Her idea of modernising seemed, to my secularised ears, gruesomely limited. Instead of the Koranic punishment of stoning to death, she suggested the alternative of the electric chair. And, ultimately, she defended the severing of limbs. “Of course, cutting off the hand is the last option,” she said. “It’s the last thing in the world an Islamic judge would want to do. A judge would try his utmost to avoid it.

“But it works. If you drop a watch on the floor in Kuwait or Saudi it will still be there when you come back two hours later. And you feel safe as a woman there in a way you can never do in London.”

This is strong stuff. Has she always felt this? Once, she responded, she was opposed to the death penalty. But, “to be anti-capital punishment at the moment is fashionable. But it is only a fashion. It’s not Islam that has changed my mind on that, but age and experience.” I asked her how old she was. She said she was 27.

The dichotomy for the West and Islam here is that the Koran is regarded as the unalterable, eternally valid Word of God, dictated to the Prophet by the Angel Gabriel. It is, therefore – unlike the Bible for mainstream Christians – not held to be open to reinterpretation. It is that, in part, which explains its attraction to women such as Kathleen, Batool and Sarah.

“It’s given me freedom,” said Sarah, “from the pressures which people say are freedom, but which are new forms of slavery.” When Plato was discussing perception and reality, she said, he used the image of a man in a cave who sees people dancing on a wall, only to realise they are shadows from the fire. “Then he rises out of the cave and realises how it has limited his vision when he sees the whole sky. That’s how Islam has changed the way I see the world.”

“Islam gives me peace,” said Kathleen. “Oh, I have a nice house and things, but I’m not trapped in them. You can’t take them into the next world. Until I became a Muslim, it was as if I was driving through life in constant rain. Islam has put the windscreen-wipers on.”
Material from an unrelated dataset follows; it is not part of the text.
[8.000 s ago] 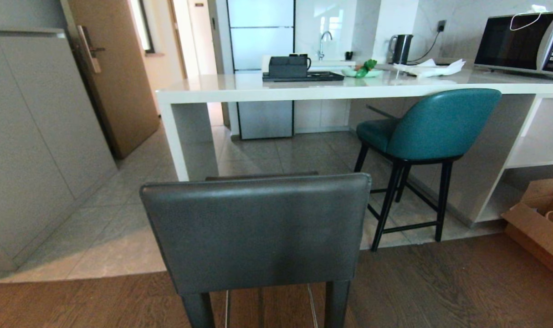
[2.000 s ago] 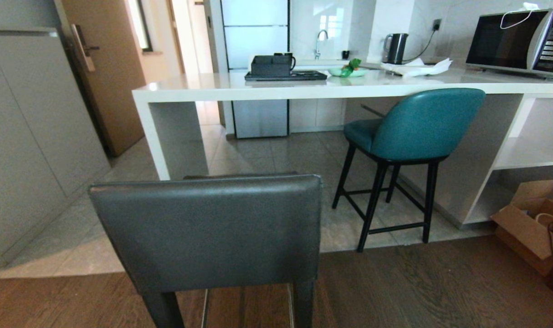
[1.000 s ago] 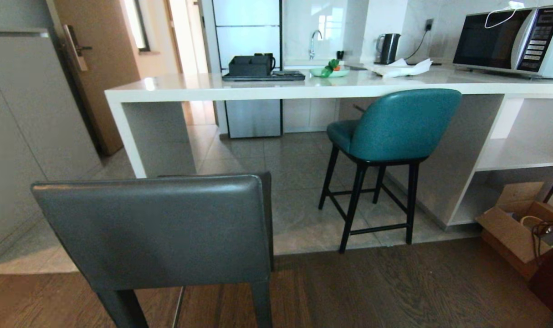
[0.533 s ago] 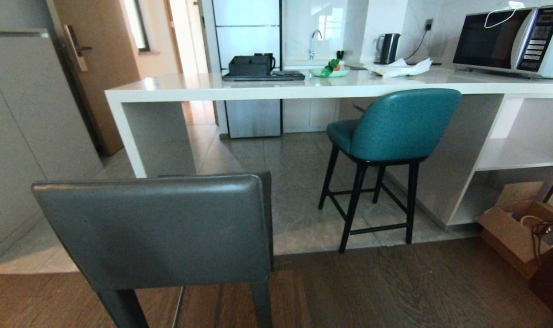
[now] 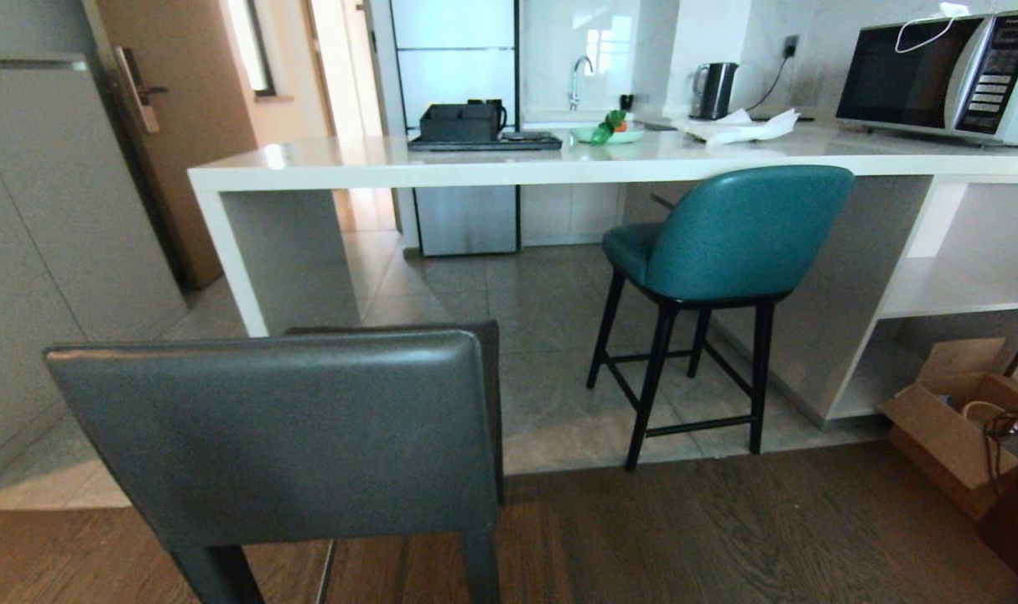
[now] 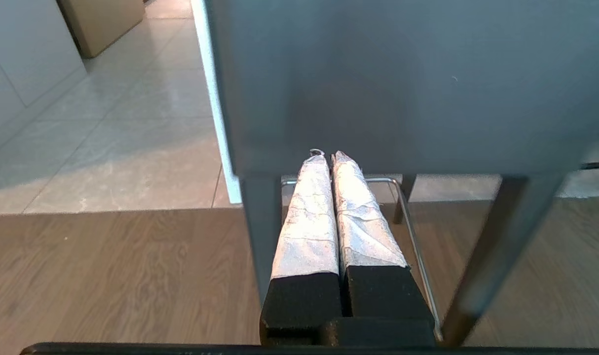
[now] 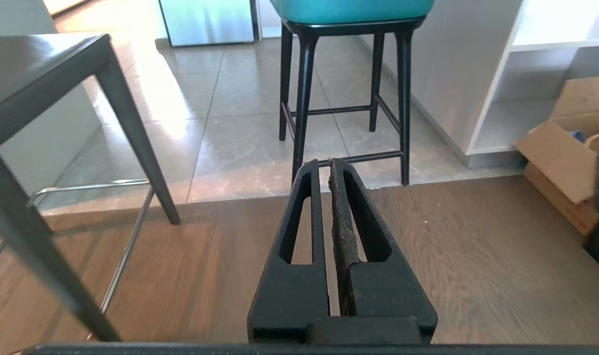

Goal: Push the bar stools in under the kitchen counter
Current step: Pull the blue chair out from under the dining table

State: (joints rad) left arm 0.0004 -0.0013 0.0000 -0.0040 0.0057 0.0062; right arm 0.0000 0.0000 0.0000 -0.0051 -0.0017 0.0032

A hint of that, she hopes, came to her mother just before she died. “Mother used to look at my scarf and say: ‘Take that off.’ I thought she’d never be reconciled. But when she died last year, I was at the bedside with my sister, who was wearing a miniskirt. Mother was in pain. She turned to my sister and snapped: ‘Why don’t you dress properly, like Kathleen?'”

It was a reconciliation of sorts. Yet there is clearly a long way to go before society in general comes even to that grudging accommodation with the new religion in our midst.